▸ **Activity**:
The expected answer is the set of lines in the data below between the line holding "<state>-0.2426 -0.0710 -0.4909" and the line holding "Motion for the", inclusive, written out exactly.

Excerpted records Block Start

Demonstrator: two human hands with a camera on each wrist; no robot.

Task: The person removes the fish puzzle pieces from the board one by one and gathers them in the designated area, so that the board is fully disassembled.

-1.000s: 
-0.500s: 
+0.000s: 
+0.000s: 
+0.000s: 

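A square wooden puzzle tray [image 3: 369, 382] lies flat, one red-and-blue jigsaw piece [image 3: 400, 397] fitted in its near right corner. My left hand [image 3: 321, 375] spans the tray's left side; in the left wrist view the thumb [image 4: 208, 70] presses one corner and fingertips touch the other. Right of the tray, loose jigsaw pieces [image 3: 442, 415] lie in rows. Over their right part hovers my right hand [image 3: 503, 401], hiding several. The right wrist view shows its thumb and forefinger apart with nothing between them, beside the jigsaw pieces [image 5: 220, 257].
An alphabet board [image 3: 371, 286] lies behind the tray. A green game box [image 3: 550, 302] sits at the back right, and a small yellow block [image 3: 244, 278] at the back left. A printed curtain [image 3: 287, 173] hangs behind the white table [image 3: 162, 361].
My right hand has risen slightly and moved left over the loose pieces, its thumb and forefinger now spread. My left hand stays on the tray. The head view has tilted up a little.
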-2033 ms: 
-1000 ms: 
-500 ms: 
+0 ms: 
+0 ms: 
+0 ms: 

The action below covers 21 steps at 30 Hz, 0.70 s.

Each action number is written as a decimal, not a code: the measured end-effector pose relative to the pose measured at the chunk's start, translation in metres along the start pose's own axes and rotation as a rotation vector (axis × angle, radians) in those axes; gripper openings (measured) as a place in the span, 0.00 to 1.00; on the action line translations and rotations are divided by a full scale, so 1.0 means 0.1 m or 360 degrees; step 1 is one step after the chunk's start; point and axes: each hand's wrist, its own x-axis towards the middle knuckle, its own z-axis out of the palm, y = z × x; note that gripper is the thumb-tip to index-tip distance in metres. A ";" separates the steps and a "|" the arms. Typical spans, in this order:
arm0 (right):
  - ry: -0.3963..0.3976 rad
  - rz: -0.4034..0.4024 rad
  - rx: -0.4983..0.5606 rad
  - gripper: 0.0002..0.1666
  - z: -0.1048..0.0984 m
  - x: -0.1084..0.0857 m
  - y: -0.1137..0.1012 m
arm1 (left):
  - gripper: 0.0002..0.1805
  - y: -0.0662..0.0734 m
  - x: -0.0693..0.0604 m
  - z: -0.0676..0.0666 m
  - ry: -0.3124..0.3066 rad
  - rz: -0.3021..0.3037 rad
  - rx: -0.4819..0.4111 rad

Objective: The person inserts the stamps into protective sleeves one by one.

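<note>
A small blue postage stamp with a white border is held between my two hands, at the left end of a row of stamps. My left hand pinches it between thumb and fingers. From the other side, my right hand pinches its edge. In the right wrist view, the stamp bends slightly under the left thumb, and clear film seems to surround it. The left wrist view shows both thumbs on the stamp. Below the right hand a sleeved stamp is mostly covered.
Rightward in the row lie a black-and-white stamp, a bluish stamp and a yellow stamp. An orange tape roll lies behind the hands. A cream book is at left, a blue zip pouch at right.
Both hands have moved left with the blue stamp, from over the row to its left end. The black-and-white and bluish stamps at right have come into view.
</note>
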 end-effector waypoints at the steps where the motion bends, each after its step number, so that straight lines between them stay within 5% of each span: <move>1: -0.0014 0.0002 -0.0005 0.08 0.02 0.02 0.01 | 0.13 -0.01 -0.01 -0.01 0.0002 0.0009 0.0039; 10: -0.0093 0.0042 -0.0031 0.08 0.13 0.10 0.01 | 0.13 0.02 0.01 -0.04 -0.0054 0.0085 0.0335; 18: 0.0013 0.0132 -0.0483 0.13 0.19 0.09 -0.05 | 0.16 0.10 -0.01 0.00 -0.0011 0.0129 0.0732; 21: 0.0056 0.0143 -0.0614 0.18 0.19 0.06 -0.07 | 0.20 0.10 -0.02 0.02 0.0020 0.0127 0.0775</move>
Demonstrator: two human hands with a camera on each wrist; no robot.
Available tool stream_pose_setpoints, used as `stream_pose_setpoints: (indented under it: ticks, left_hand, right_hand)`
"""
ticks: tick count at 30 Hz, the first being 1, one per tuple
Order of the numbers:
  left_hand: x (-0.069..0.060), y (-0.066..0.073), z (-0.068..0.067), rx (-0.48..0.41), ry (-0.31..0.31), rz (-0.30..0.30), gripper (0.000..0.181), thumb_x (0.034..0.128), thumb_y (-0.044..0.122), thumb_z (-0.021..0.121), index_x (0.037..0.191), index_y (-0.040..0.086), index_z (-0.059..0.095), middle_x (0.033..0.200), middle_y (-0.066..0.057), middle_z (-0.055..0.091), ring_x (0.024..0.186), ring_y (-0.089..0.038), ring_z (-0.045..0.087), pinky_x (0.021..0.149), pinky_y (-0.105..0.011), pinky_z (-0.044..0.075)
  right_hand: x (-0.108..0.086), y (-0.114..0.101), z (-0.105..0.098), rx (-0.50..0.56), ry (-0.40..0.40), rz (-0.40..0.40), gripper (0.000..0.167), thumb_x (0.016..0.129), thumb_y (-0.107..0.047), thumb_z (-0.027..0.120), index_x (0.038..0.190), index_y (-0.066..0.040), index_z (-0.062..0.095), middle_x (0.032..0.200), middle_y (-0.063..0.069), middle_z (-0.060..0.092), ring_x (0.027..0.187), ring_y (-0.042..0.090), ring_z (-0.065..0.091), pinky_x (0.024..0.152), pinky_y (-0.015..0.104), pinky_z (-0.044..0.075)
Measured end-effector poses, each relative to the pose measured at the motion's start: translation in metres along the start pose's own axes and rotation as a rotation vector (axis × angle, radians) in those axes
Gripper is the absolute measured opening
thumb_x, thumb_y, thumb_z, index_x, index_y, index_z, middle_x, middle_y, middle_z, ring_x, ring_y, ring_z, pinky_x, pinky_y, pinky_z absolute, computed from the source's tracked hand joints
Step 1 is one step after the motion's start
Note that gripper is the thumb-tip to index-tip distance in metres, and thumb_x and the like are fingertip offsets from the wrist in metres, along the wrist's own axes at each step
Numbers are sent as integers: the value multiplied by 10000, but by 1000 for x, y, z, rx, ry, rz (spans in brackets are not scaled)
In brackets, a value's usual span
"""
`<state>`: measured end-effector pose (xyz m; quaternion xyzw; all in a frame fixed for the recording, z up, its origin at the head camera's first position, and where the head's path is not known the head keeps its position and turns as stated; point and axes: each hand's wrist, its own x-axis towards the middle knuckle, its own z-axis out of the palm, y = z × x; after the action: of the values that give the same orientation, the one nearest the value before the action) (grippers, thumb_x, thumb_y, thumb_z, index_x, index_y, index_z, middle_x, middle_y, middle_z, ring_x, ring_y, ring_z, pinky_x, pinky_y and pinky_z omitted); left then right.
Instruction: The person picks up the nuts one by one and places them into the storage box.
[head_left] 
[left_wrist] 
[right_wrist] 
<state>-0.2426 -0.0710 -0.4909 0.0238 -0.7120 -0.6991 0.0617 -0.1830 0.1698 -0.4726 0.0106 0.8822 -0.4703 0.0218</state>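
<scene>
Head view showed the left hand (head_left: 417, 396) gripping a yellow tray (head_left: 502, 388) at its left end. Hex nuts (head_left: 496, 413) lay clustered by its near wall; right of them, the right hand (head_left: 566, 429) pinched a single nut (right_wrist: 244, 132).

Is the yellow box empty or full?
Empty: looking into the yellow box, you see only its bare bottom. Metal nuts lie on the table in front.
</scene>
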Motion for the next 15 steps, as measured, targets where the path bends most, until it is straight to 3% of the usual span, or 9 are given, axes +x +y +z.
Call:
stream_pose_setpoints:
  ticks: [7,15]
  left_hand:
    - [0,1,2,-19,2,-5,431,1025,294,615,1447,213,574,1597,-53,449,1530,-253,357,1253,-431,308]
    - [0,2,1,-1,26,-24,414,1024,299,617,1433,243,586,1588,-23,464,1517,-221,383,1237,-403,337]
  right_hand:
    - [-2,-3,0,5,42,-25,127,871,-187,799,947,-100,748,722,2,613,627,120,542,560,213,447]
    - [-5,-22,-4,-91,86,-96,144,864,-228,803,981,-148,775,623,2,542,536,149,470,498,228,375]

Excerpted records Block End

▸ **Your response**:
<state>-0.2426 -0.0710 -0.4909 0.0238 -0.7120 -0.6991 0.0617 -0.1830 0.1698 -0.4726 0.0106 0.8822 -0.4703 0.0218</state>
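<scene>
Head view showed the left hand (head_left: 417, 396) gripping a yellow tray (head_left: 502, 388) at its left end. Hex nuts (head_left: 496, 413) lay clustered by its near wall; right of them, the right hand (head_left: 566, 429) pinched a single nut (right_wrist: 244, 132).

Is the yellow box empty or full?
Empty: looking into the yellow box, you see only its bare bottom. Metal nuts lie on the table in front.
</scene>
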Motion for the next 15 steps, as measured, targets where the path bends most, until it is straight to 3% of the usual span, or 9 are given, axes +x +y +z.

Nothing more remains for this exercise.